In Re 141a Dunstans Road, East Dulwich  UKUT 171 (LC), the Upper Tribunal created an implied term into a restrictive covenant which restricted the owner of a freehold property from doing certain things in and to their property, to allow those things to be done with consent of the owner of neighbouring property (i.e. the beneficiary of the restrictive covenant), and that consent was not to be unreasonably withheld.
Restrictive covenants are commonly found in leasehold property, such as flats, but less so in freehold properties.
The restrictive covenant
A house had been split into two (smaller) houses, and when one of those houses was sold, the transfer contained a restrictive covenant which had four elements:
- Not to use the premises other than as a private dwelling in the occupation of a single family;
- Not to keep more than one domestic pet at any one time;
- Not to play music (or an instrument) after 11:00 pm without permission of the owner of the adjoining property;
- Not to alter the structure or external appearance of the property hereby transferred or to erect all walls fences hedges or garages without the consent of the owner of the adjoining property.
The onerous nature of the covenant had caused two potential sales to fall through. One of the former prospective purchasers had more than one domestic pet, and therefore refused to proceed with the purchase.
It also prevented the owner from converting the house from a two bedroom to a three bedroom house, by converting the loft, and prevented the owner from converting the front garden to a drive way.
The application to the Upper Tribunal
The owners of the house which was burdened by the restrictive covenant applied to the Tribunal to be released from the covenant, or to have it modified. The application was opposed by the owners of the neighbouring property.

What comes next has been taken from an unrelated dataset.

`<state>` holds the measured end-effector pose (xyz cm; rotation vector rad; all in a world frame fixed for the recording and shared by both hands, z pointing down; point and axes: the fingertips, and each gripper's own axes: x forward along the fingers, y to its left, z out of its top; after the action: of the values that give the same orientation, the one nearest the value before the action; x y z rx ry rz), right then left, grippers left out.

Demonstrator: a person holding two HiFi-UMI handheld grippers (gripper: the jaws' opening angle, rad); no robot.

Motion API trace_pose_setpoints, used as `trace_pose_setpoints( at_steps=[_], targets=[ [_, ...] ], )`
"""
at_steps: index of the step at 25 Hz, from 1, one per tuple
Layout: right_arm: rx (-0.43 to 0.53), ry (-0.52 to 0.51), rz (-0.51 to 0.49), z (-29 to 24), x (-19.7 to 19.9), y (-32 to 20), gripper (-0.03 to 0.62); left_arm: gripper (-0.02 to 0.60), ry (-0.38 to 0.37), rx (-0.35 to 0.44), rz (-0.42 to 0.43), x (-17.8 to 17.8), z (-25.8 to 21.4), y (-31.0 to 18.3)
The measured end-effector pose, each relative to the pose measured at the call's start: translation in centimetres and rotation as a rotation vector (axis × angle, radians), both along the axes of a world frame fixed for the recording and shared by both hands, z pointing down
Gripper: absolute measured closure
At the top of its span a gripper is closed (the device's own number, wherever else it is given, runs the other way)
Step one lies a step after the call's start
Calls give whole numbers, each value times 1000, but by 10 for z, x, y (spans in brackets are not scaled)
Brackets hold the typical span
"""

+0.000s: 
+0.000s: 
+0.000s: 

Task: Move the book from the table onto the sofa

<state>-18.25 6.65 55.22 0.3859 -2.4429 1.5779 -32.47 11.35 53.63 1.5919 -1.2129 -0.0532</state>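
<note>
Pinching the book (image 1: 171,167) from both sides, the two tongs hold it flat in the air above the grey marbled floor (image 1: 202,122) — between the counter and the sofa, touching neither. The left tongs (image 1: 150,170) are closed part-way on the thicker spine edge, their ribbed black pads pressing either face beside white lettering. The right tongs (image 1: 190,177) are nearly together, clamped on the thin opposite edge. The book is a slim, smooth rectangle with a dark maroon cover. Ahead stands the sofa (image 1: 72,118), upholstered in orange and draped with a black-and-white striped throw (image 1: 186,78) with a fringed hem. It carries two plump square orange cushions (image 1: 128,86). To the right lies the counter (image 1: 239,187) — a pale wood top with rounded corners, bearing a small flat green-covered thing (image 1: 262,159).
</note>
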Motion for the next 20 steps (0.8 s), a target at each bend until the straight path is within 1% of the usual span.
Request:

After the hearing the Tribunal inspected the properties and found that neighbouring properties had converted their lofts, and that some properties had removed fences from their front gardens and dropped the curbs to allow for cars to be parked on their front gardens.
The Tribunal found that the covenants could not be discharged as they had not become obsolete. The covenants still give protection and remain of value to the owner of the neighbouring property.
The Tribunal did, however, find that it would readily imply from the language and context of the original transfer (after the house was converted into two houses), a term that consent should not be unreasonably withheld in respect of covenants numbered 3 and 4.
The Tribunal also modified covenant numbered 2, to include words to the effect that the owner of the property could have more than one domestic pet with the consent of the owner or occupier of the neighbouring property, such consent not to be unreasonably withheld.
The Tribunal found that no harm would be suffered or injured to the owners of the neighbouring property who benefited from the covenant.
The Tribunal’s determination means that the use of freehold properties which are burdened by restrictive covenants may have those covenants converted into “fully qualified covenants”, i.e. a covenant which requires consent from the owner of the property who benefits from the restrictive covenant, such consent is not to be unreasonably withheld.
Whilst this decision does not completely remove the restriction attached to the use of the freehold property, it should give hope to owners of a freehold property which is burdened by a restrictive covenant that they may be able achieve greater flexibility and freedom to the use of their homes provided their proposed use is not deemed unreasonable.